At least today we know the culprit behind Brandon’s reactions. Today, he is 16 years old, but it was back in 5th grade when he started to get sick at school. At first it was headaches, but then he started getting hives, and even had trouble breathing. I attributed this to growing pains, until one dreadful day when he went into anaphylactic shock. We were rudely awakened to the fact that there was something seriously wrong.
Brandon spent days in the hospital as doctors tried to figure out what caused the reaction. No one knew. They asked so many questions – and eventually came to the conclusion that it was something airborne that he must have been exposed to.
Learning this, I had many questions for the school: did they spray something, exterminate or paint? Had something gone on in the school that day that was different from any other day? I wanted to know anything that could help us find out what was going on. My questions went on and on, but there was no answer.
I did not want my son to be exposed again to something that could risk his life. I was at my wits’ end, but at the same time hoped it was just some sort of fluke.
As Brandon continued in middle school and then high school (which were in different buildings), we noticed a pattern. He was fine at home, but every time he went to school he would get sick with headaches, trouble breathing, and then welts on his face and arms, blurred vision and stomach pains. His health became unbearable, to the point that he had to be kept at home for weeks at a time before attempting to go back to school.
When he would return to school, the nurse’s office became part of Brandon’s day.
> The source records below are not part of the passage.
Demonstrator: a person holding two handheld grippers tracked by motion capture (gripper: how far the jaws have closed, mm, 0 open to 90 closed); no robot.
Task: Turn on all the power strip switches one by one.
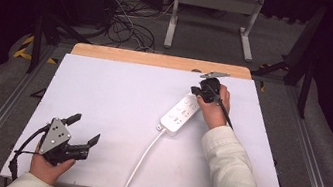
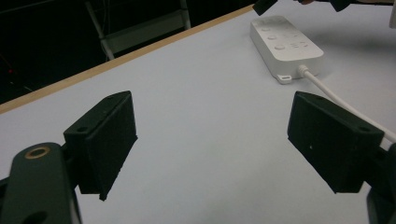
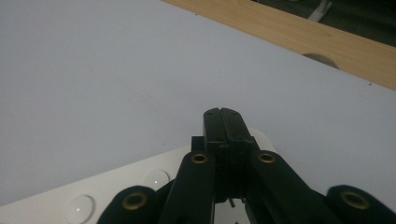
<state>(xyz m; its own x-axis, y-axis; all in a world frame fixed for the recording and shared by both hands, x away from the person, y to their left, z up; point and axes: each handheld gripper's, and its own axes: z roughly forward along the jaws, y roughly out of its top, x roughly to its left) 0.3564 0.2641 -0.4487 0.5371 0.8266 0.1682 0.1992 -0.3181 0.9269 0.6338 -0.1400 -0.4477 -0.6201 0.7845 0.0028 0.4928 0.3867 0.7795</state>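
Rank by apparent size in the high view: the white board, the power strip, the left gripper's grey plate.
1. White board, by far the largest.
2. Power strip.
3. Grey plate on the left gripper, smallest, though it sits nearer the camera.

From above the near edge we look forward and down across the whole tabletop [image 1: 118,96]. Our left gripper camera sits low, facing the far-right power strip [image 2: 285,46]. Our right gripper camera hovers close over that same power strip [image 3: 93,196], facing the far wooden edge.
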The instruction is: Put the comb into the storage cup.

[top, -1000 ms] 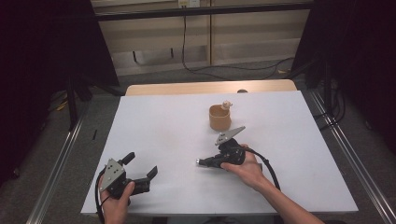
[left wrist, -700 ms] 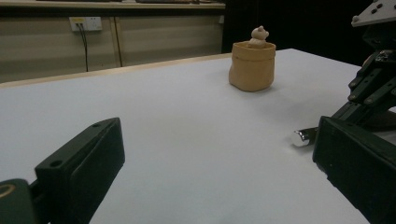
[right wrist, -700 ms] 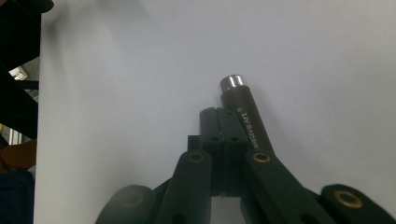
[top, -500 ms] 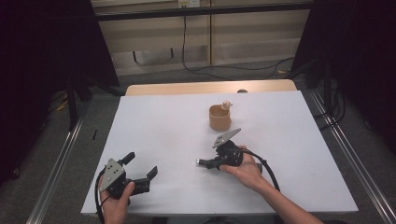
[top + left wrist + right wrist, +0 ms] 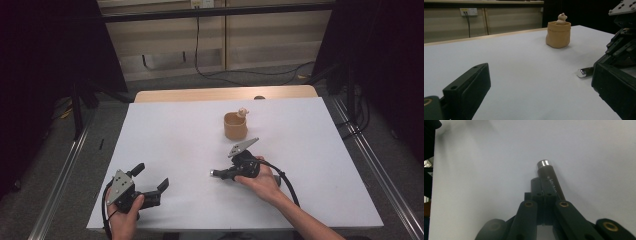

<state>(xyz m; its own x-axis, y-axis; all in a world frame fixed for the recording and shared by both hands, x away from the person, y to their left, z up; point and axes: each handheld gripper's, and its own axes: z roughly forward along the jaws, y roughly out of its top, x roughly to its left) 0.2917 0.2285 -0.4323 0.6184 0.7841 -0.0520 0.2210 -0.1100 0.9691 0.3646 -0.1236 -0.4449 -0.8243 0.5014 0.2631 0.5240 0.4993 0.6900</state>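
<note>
On the white table (image 5: 320, 150), the right gripper (image 5: 223, 173) clenches a dark cylinder with a silver tip (image 5: 550, 181), lying level and pointing left toward the wide-open left gripper (image 5: 151, 179).

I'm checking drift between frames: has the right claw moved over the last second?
Yes, slightly. In the high view the right claw, shut on a dark pen-like cylinder, has slid nearer the person, away from the tan pouch, which stayed put.
</note>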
It escalated to the point that he had several bad reactions, where he felt like he could not breathe. Each time the school nurse had to administer an epinephrine auto-injector before he was taken by ambulance to the hospital; his reactions to these still unknown chemicals were becoming more severe.
Years were passing, and we still could not figure out what was happening. By a small miracle, during middle school Brandon was able to correlate a scent in the hall to his reactions – he asked the students what the scent was – and that’s where our journey began. A challenge test done at the Children’s Hospital of Philadelphia later confirmed the reactions were being triggered by something in Axe Body Spray.
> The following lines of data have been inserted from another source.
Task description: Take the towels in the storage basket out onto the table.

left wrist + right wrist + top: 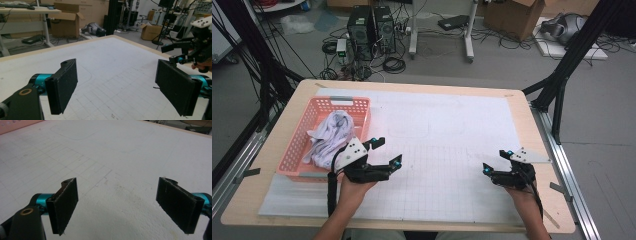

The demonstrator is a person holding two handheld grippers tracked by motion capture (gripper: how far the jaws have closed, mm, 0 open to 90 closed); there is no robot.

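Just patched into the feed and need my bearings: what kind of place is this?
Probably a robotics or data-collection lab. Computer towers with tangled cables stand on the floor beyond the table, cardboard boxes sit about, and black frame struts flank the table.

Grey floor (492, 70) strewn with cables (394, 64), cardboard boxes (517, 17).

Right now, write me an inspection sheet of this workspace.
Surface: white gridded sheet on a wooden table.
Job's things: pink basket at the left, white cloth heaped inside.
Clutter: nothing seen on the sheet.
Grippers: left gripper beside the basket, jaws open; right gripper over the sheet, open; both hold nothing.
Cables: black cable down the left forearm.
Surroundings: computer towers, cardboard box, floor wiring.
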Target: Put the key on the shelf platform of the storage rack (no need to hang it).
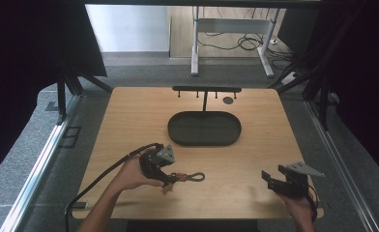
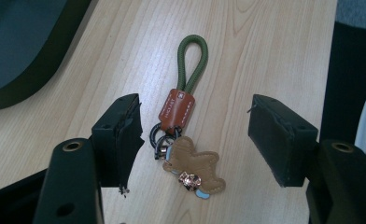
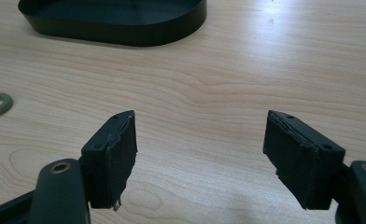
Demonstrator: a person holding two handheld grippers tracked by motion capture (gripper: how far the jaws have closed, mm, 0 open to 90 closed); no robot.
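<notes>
While straddling the keychain untouched, left gripper spread wide; right gripper likewise wide, empty.

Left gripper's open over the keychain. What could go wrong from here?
1. The keychain lies flat on the table; if the left gripper closes here, it may catch only the bear-shaped charm or the rings, so the piece dangles or slips.
2. The jaws stand wide; closing low could scrape the wood.
3. The hook stand sits behind the oval tray, so a reach to it could clip the rim.
</notes>
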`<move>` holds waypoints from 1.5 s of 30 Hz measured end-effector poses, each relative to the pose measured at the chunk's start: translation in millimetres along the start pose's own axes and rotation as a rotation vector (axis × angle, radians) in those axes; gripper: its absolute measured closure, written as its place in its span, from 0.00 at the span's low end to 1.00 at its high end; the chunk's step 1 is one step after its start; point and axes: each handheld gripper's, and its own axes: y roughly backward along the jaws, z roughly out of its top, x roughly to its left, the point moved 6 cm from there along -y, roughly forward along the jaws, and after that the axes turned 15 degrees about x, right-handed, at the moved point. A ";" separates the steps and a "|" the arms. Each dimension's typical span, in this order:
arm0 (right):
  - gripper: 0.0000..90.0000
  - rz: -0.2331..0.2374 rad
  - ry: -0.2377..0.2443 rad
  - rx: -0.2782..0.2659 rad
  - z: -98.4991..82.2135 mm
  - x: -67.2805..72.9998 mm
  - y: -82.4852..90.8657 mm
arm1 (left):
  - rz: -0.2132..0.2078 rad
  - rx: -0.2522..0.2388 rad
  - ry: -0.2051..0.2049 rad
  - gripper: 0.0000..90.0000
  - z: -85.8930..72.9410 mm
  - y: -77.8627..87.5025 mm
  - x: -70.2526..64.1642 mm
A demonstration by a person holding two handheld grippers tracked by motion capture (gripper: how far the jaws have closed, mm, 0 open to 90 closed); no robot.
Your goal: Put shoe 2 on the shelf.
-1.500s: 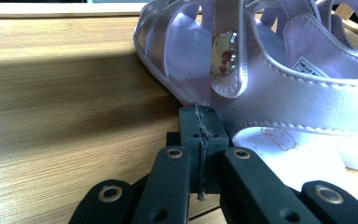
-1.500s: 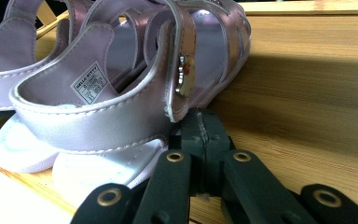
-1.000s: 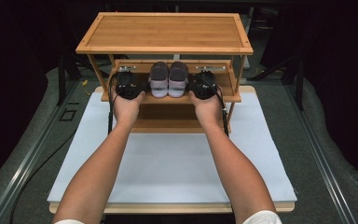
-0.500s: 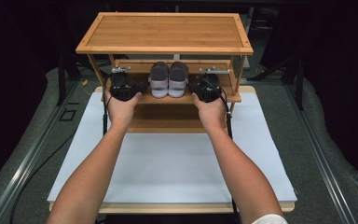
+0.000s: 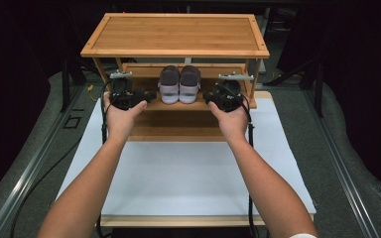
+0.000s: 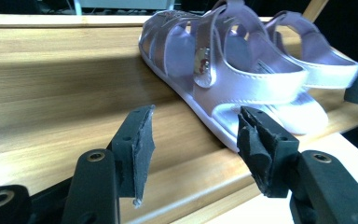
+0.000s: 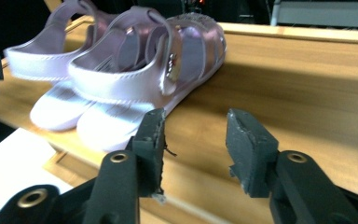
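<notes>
Lilac, glossy strapped sandals stand as a pair, side by side and touching, at the middle of the bamboo rack's lower shelf, heels toward the person. They look light, with a thin flexible sole and soft straps, their sheen likely slippery; the stiffer heel strap or sole edge seems the best hold. At nine o'clock of them the left gripper, at three o'clock the right gripper: both jaws have just been opening, wide apart, gripping nothing. White tabletop lies below.
</notes>
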 end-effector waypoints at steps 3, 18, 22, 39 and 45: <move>0.60 -0.014 0.002 -0.006 -6.2 0.9 9.8 | 0.003 -0.001 -0.024 0.50 -7.6 9.8 0.8; 0.54 -0.018 0.094 0.022 -65.5 -2.2 58.9 | -0.015 -0.010 -0.068 0.49 -74.0 54.4 11.7; 0.53 -0.025 0.107 0.029 -87.7 -6.4 67.7 | -0.027 -0.024 -0.067 0.49 -98.2 61.5 13.6; 0.48 -0.030 0.021 0.062 -195.0 -26.0 50.1 | -0.013 0.048 -0.071 0.48 -190.7 29.7 15.8; 0.48 0.006 0.051 0.104 -217.3 -23.4 34.2 | -0.005 0.076 -0.089 0.48 -215.3 17.2 19.9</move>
Since then, I have reached out to everyone that I could, including top-notch experts, hospitals, doctors and specialists in the field. Their only help and advice was avoidance of Brandon’s trigger, Axe Body Spray. But this happens to be a very popular product among teenage boys. How can my son avoid something in the air around him?
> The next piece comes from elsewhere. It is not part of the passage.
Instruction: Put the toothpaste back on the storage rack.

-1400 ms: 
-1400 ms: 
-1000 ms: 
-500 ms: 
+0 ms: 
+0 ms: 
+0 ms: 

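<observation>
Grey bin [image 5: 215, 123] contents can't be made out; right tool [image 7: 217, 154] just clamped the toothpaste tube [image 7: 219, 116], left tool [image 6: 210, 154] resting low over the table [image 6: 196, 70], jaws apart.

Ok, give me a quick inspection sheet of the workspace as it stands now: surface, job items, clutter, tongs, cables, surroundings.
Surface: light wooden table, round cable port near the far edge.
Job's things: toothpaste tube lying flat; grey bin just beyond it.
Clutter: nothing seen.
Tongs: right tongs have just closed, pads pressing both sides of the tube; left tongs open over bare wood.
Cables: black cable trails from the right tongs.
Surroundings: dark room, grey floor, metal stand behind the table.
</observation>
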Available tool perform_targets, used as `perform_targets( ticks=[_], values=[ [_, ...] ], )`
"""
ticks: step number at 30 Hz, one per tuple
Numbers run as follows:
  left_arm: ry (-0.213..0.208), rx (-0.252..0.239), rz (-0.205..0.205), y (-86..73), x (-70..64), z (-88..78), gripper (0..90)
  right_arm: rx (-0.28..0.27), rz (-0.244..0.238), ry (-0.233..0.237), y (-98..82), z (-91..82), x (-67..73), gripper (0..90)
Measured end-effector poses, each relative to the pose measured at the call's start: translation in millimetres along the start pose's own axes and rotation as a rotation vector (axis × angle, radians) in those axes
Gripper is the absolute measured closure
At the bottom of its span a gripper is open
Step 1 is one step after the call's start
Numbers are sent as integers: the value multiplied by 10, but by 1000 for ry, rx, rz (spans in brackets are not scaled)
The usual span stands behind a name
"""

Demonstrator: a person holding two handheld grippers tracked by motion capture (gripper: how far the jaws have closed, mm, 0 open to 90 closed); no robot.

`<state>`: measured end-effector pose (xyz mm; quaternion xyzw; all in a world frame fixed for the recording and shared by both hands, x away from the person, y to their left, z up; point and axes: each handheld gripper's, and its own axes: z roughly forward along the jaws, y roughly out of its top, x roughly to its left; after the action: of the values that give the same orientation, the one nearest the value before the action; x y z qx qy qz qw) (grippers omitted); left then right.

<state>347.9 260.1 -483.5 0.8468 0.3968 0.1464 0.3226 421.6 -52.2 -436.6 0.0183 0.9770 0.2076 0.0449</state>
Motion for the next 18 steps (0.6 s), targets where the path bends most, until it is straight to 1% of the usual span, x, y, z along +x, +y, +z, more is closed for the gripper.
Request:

The worst part is that I am not allowed by law to know what chemicals my son has been exposed to. These ingredients are considered “proprietary” to the manufacturer. How can I not be allowed to know? Do commercial interests trump my child’s health? How can I be an advocate for my son?
Brandon’s doctors all had to sign a medical gag order to get the list of ingredients from the manufacturer, but still, there are no tests for these chemicals. I do not have the right to know the chemicals that trigger anaphylaxis in my son. I struggle every day with this.